Escucho a Jongdae disculparse e irse rápidamente del café. Dejándolo solo, con las lágrimas saliendo de sus ojos. Tal vez fueron segundos, minutos, horas, pero ahí seguía, sentado en la esquina. Congelado, como si el mundo se hubiera detenido, aunque podía ver a las personas de fuera caminar con prisa, pero él no podía moverse. Desearía que le hubiera dicho que lo odiaba, que le daba asco, cualquier cosa que lo ayudara a odiarlo un poco y hacerlo menos doloroso. Jongdae estaba enamorado, pudo haberlo soportado si fuera una mujer, pero era un hombre. Jongdae se había enamorado de otro hombre y no era él. Todas esas noches de insomnio, sobre pensando el como un hombre heterosexual reaccionaria, pero Jongdae no era heterosexual, aun asi, Baekhyun no era la persona dueña de su corazón, justo como lo era Jongdae del suyo, no puedo evitar pensar que si tal vez lo hubiera dicho antes todo sería diferente. Tal vez su amor sería correspondido, ¿Habría sufrido Jongdae encontrando y enfrentando su sexualidad tanto como él?

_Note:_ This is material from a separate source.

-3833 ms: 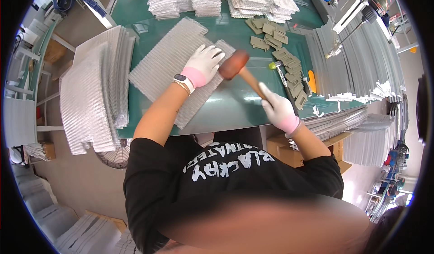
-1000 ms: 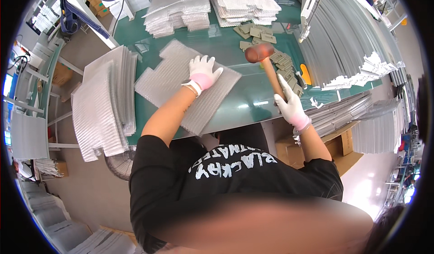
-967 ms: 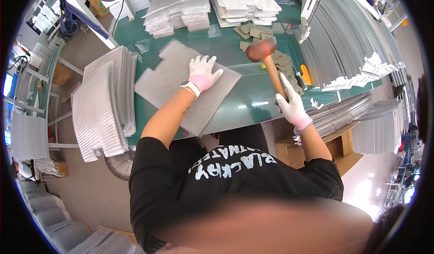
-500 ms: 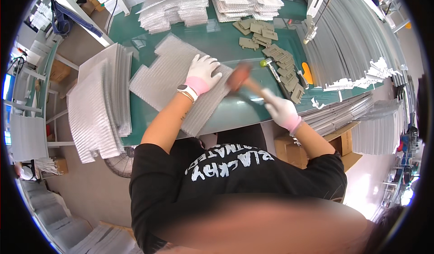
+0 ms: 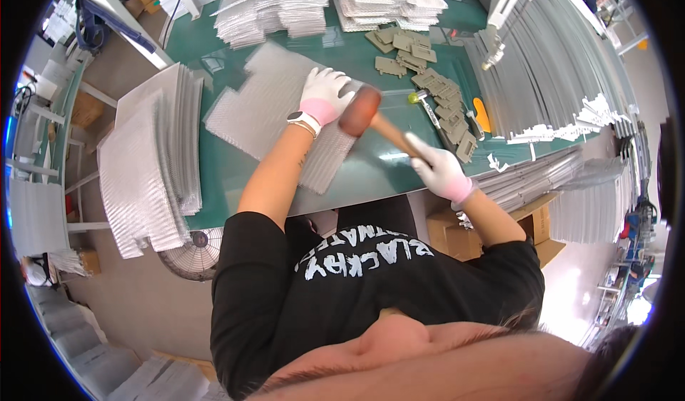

La presión en su pecho solo creció, quería tomar su teléfono y llamarle a Jongin pero no podía mover sus brazos, se sentía tan patético, tan débil, como un corazón roto podía dejarlo así de vulnerable, él ni siquiera había sido rechazado horriblemente, Jongdae se había comportado tan amable que Baekhyun quería tirarse de un barranco y culpar del dolor a sus heridas físicas, por que no sabia que hacer con las del corazón.
El dolor y las lágrimas no le dejaron ver a la persona que se sentó a su lado,Baekhyun quería gritarle que se fuera, que lo dejara solo. Pero cuando siento los cálidos brazos rodearlo, se desmoronó pero volvió a respirar al mismo tiempo. Mientras que el extraño lo consolaba con un abrazo demoledoramente cálido y un beso sorpresivo que le devolvió la vida, Baekhyun volvió a vivir.